ポップなメロディーは相変わらずですが、私が普段使わないコード進行を取り入れたりもしています。他にも(特にドラムあたりの)ミキシングにこだわってみたりと、今回の曲は自分の殻を一つ破ることができた、意欲作でもあるのです。

調声

ミクさんの調声にも私なりにこだわりがあります。

私が過去に作った冬ソング『白い雪のおくりもの』『スノージュエリー』ではSoftの歌声を選択していますが、これはSoftのどこか儚く可愛らしい声を聞いたとき、私の中での雪ミクさんのイメージにぴったり当てはまったということがきっかけでした。
以来、冬の曲を歌うのはSoftミクさんに担当してもらってますが(もちろん冬の曲以外を歌ってもらうこともあります)、今回の曲も彼女が担当しています。
こういった軽快なサウンドでは私自身もOriginalを選択することが多いのですが、雪ミクさんをイメージした曲ということもありあえてSoftを選択しました。
というのも、冬の祭典をお祝いする明るい内容なのにどこか儚げな雰囲気がある物語を、サウンド面でも演出したかったのです。明るいポップサウンドの中にミスマッチなSoftミクさんの歌声が不思議と溶け込んで、独特の雰囲気を作り出しているんじゃないかと思っています。

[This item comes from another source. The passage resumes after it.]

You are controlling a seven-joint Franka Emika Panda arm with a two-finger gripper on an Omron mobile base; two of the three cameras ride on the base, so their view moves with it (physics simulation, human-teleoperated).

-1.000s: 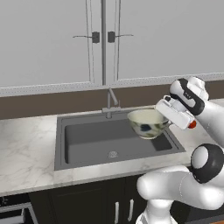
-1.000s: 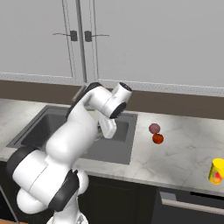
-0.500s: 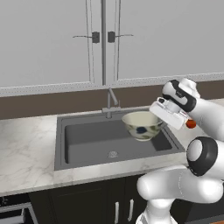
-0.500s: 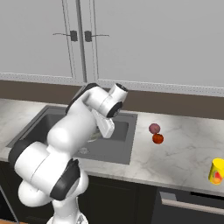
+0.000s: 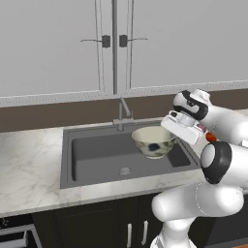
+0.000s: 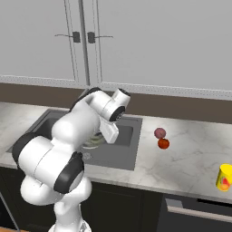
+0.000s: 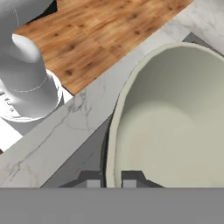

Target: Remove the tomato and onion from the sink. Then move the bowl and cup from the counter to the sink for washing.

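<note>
Two-finger gripper (image 7: 112, 178) clamped on the rim of the wide round bowl (image 5: 153, 142), cream-white inside and greenish-grey outside with a dark mark on its wall; one finger sits inside the rim, one outside, and the bowl hangs clear above the large dark grey rectangular sink (image 5: 97, 157), its round metal drain (image 5: 125, 170) below and to the gripper's left. On the white marble-look counter (image 6: 190, 158) to the gripper's right, pale pink-red onion (image 6: 159, 132) and glossy orange-red tomato (image 6: 163, 143) touch each other, well apart from the gripper. Small bright yellow cup (image 6: 224, 177) stands farther right again, near the counter's front edge.
</note>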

初の試みとしては、英語っぽい発音にもチャレンジしてみました。普段は英単語を歌わせるときはいわゆるカタカナ英語で、例えば「プリンセス」と歌う場合は「プ-リ-ン-セ-ス」と5音節となるところを、「prin-cess」と2音節に分けて発音してもらっています。歌詞に含まれる英単語がアルファベット表記となっているのはただのカッコつけではなく、英語の発音を意識したという背景があるからなのです。

今回もミクさんの歌唱ファイル(VSQX形式)を配布するので、皆さんのところのミクさんに歌わせてみたり、私の歌わせ方を研究してみたりしてください!(ダウンロード先は動画説明文から)

オマケについて

今回はいつものカラオケ、歌唱ファイルに加え、試しにMIDI(スタンダードMIDIファイル)も公開してみました!
私の普段の打ち込みを参考にしてみるなり、これを元にご自分で別のアレンジを作ってみるなり、ご自由にお使いください!なお、ギター音源を再現するのが困難だったため、ギターパートは新たに打ち込み直しています。ご了承ください。

結局、曲のことより雪ミクさんのことばかり書いてしまった気がしますが、これから「初音ミク」のことだけでなく「雪ミク」のことも追いかけていきたいと思います。雪ミクさんがまた次の十年、輝き続けられるように!